Mark,
I think you're suggesting the introduction of a new type, Binary, for
use in PEM. Let me suggest an alternative.
We've been focused on integration of PEM and MIME in order to make
good use of the infrastructure MIME provides. In particular, MIME
provides a widely accepted way to incorporate multiple types within a
single message, ways to encode the body parts for transmission, and
ways to delineate the boundaries between the parts.
Marshall Rose, Ned Freed and I drafted a spec for integrating PEM and
MIME. It's intended to handle privacy enhancement for any MIME body
part. If this moves along quickly, it could become the dominant form
of PEM, thereby providing an integrated solution. Backward
compatibility with the current PEM specs could be maintained for
however long is necessary.
For this reason, I'd rather avoid adding new, ad hoc, types to PEM and
work within the MIME framework. The first draft of our spec is
draft-ietf-pem-mime-00.txt in the internet-drafts directory. Ned has
written a new draft and I'm going to study it over the next few days.
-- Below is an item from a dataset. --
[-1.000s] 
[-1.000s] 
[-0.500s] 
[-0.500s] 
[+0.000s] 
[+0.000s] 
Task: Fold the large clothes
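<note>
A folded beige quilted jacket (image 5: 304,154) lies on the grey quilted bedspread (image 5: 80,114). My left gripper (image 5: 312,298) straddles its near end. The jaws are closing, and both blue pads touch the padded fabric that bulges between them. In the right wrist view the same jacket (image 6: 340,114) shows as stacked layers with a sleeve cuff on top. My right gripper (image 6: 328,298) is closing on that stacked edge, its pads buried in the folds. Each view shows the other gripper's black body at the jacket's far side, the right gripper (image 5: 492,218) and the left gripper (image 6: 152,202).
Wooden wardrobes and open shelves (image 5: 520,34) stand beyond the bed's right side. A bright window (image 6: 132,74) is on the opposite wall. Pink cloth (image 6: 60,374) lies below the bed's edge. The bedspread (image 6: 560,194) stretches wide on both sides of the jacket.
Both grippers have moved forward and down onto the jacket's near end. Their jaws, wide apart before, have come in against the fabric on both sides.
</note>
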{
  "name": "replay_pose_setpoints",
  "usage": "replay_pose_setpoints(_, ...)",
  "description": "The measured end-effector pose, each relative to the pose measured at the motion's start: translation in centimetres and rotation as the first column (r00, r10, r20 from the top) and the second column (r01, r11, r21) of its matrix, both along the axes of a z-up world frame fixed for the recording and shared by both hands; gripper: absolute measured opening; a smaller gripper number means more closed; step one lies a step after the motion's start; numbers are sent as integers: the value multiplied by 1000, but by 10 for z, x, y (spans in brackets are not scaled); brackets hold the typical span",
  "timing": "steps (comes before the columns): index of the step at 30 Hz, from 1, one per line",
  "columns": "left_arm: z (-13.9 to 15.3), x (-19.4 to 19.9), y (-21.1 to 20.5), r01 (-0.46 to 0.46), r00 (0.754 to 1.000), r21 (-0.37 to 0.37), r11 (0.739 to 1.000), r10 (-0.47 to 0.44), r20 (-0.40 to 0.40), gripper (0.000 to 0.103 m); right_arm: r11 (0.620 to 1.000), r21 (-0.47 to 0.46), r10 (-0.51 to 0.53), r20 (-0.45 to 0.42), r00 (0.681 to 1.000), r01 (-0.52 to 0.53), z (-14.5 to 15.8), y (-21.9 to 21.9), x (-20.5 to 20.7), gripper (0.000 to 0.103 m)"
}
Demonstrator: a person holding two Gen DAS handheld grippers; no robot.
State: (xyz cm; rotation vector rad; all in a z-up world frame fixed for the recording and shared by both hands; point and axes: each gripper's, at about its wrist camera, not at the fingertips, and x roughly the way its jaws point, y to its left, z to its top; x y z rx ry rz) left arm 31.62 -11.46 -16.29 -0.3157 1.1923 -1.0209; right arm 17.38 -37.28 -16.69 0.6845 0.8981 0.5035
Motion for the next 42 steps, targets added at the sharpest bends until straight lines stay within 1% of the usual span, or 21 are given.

One goal for this spec is that it should be reasonably clean and
attractive even for non-MIME PEM implementation. That is, if someone
wants just a straight PEM system without necessarily being prepared to
handle MIME in general, the subset of the integrated spec that deals
only with PEM for text should be tolerably close to ideal.
With respect the specific issue you've raised of sending binary
information in a protected fashion, I see this as two separate
problems. First, how is binary information to be tagged, encoded and
delineated, and second how is it to be signed and optionally
encrypted? As I said above, I think the right answer for the second
part is to integrate PEM and MIME and have a common scheme for signing
and encrypting all types of data. That leaves only the first part.
Let me suggest you focus on how best to include within the MIME
framework the kind of binary information you want. It's my
understanding that the MIME folks tend to resist the creation of new
values for Content-Type, and suggest instead the creation of new
subtypes or attributes when need be.